[PATCH] replication: enter orphan mode on every erroneous config change
Serge Petrenko
sergepetrenko at tarantool.org
Mon Aug 19 15:11:01 MSK 2019
We only entered orphan mode on bootrap and local recovery, but threw an
error when replicaton config was changed on the fly.
For consistency, in this case we should also enter orphan mode when
an instance fails to connect to quorum remote instances.
Closes #4424
---
https://github.com/tarantool/tarantool/issues/4424
https://github.com/tarantool/tarantool/tree/sp/gh-4424-repl-config-errors
src/box/box.cc | 9 ++--
src/box/replication.cc | 30 ++++++-------
src/box/replication.h | 2 +-
test/replication/misc.result | 77 ++++++++++++++++++++++++++++++++--
test/replication/misc.test.lua | 29 ++++++++++++-
5 files changed, 125 insertions(+), 22 deletions(-)
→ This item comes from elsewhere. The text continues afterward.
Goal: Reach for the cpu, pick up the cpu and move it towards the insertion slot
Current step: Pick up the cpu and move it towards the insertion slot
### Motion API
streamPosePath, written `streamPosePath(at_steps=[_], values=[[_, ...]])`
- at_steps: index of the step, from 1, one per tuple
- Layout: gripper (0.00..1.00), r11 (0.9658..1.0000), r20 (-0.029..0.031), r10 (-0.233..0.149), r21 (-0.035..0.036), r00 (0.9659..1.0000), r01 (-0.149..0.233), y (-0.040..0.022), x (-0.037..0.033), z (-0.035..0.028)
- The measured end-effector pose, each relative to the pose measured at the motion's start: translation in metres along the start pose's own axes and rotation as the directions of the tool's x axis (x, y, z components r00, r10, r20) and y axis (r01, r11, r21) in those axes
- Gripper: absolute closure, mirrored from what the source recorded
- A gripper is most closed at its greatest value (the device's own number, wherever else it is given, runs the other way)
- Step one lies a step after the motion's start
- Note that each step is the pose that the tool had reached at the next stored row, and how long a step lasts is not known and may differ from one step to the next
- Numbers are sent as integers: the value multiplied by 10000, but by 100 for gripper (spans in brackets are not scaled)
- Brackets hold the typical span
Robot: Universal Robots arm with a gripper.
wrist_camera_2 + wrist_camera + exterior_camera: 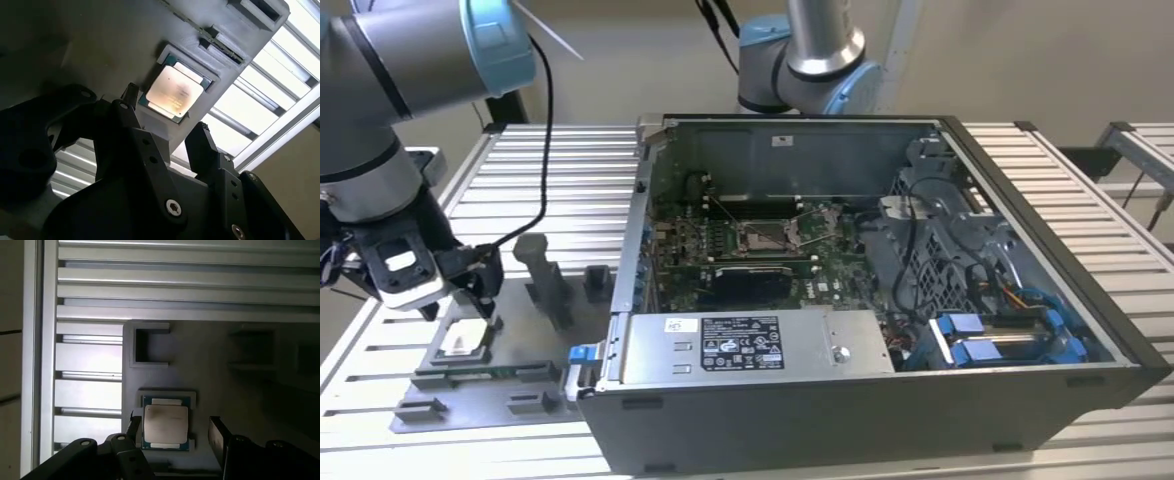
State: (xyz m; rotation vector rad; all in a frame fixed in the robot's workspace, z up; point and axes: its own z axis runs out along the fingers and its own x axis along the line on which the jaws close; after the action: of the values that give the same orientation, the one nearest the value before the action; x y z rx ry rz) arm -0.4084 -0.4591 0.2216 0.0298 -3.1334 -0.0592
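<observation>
You are looking at the cpu [175,92], a thin square chip whose flat pale metal top is catching the light, with a narrow green edge showing around it; it is sitting flat in a square pocket of the grey fixture plate [520,390], and it is not lifted. In the exterior view the plate is lying on the slatted table [560,170] at about eight o'clock from the open computer case [1014,370]; the cpu [462,343] is resting near the plate's nine o'clock edge. The insertion slot [767,235], framed in shiny metal on the green board, is lying inside the case, well apart from the chip, at about two o'clock from it. The gripper [460,308] is hanging just above the chip, pointing down; in both wrist views its dark fingers [200,145] are standing apart, one on either side of the cpu [165,424], and you are seeing no contact with it. The arm [387,60] is reaching down from eleven o'clock of the exterior view, with its wrist bending over the plate.
</observation>
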Motion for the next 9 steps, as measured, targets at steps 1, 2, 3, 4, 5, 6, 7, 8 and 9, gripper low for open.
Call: streamPosePath(at_steps=[1, 2, 3, 4, 5, 6, 7, 8, 9], values=[[0, 10000, -1, 0, 0, 10000, 0, -12, 0, 13], [0, 10000, -1, 0, 1, 10000, 0, -22, 2, 30], [0, 10000, 0, 0, 3, 10000, 0, -26, 5, 47], [0, 10000, 1, 2, 5, 10000, -2, -28, 9, 66], [0, 10000, 0, 1, 8, 10000, -1, -29, 13, 84], [0, 10000, -2, 1, 10, 10000, -1, -30, 20, 100], [0, 10000, -2, 1, 10, 10000, -1, -31, 30, 119], [0, 10000, -1, 0, 10, 10000, 0, -32, 39, 135], [0, 10000, 0, 0, 10, 10000, 0, -32, 43, 150]])
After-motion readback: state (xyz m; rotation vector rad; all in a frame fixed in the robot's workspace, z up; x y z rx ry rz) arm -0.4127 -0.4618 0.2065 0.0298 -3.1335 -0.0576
diff --git a/src/box/box.cc b/src/box/box.cc
index 66cd6d3a4..43cc32d87 100644
--- a/src/box/box.cc
+++ b/src/box/box.cc
@@ -666,7 +666,7 @@ cfg_get_replication(int *p_count)
* Sync box.cfg.replication with the cluster registry, but
* don't start appliers.
*/
-static void
+static int
box_sync_replication(bool connect_quorum)
{
int count = 0;
@@ -679,9 +679,10 @@ box_sync_replication(bool connect_quorum)
applier_delete(appliers[i]); /* doesn't affect diag */
});
- replicaset_connect(appliers, count, connect_quorum);
+ int rc = replicaset_connect(appliers, count, connect_quorum);
guard.is_active = false;
+ return rc;
}
void
@@ -703,7 +704,9 @@ box_set_replication(void)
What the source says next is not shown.